Chocolates on the Pillow Aren't Enough: Reinventing the Customer Experience
- Author: Jonathan M. Tisch with Karl Weber
- Language: English
- Genre: Customer Service
- Publisher: John Wiley & Sons
- Publication date: 2007
- Pages: 272
- ISBN: 978-0-470-04355-4
- OCLC: 76064574
- Dewey Decimal: 647.94/068 22
- LC Class: TX911.3.C8 T57 2007

= Chocolates on the Pillow Aren't Enough =

2007 book by Jonathan M. Tisch with Karl Weber

Chocolates on the Pillow Aren't Enough: Reinventing the Customer Experience is a 2007 book on customer service co-written by billionaire hotelier Jonathan Tisch and Karl Weber.

It was the second book by Tisch, who was then the chairman and CEO of Loews Hotels. It talks about the relations between customer service and business success, using companies such as In-N-Out Burger, Commerce Bank, Urban Outfitters as case studies.
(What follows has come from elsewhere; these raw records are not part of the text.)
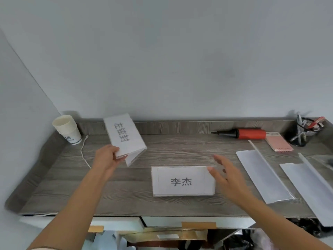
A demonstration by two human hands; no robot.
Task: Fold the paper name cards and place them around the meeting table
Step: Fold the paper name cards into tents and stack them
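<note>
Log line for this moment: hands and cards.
left hand: holds folded card off table | right hand: open, by right end of second card on table

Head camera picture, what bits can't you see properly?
Head view only:
- Held card: its inner faces are hidden by its own fold; left hand covers one corner.
- Cups: logo too small to read.
- Pen pot: blurred near the right edge; pens uncountable.
- Far-right sheet: cut off by the right edge.
- Right hand: whether it touches the standing card is unclear.
</note>
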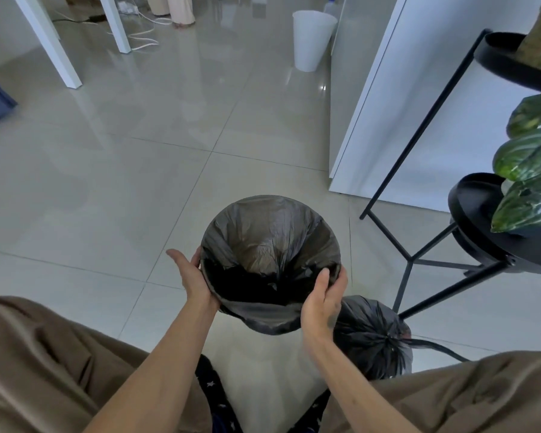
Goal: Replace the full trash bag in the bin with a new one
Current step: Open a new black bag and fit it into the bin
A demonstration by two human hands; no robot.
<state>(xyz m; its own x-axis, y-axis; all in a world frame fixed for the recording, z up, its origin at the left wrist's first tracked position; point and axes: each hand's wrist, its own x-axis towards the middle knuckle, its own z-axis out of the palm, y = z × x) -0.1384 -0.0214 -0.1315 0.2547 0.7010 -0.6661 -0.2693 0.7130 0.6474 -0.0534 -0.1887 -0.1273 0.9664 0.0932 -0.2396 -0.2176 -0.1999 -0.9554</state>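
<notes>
A white bin (263,364) stands on the floor between my legs, lined with a new black trash bag (269,232) whose edge is folded over the rim. My left hand (189,276) presses flat against the bag on the rim's left side, fingers spread. My right hand (324,298) grips the bag's edge at the rim's right side, thumb inside the opening. The full trash bag (375,335), black and tied shut at the top, sits on the floor just right of the bin.
A black metal plant stand (419,257) with green leaves (531,182) is close on the right. A white cabinet (419,104) stands behind it. A second white bin (311,39) is at the far wall. White table legs (60,48) and cables lie far left.
</notes>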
Among its themes are using technology to create intimate connections with customers, expanding a company's offerings beyond their basic product or service, recognizing customers' needs for physical and psychological safety, the "art of the welcome" in physical and virtual spaces, and balancing the growing demand for transparency with realistic needs for security and confidentiality.

The book received coverage on CNBC's "Power Lunch," ESPN's "Cold Pizza," and PBS's "Nightly Business Report." Tisch was a guest on NBC's The Today Show on March 2, 2007, and on CBS's Early Show on March 7, 2007, where he discussed the Build-A-Bear company.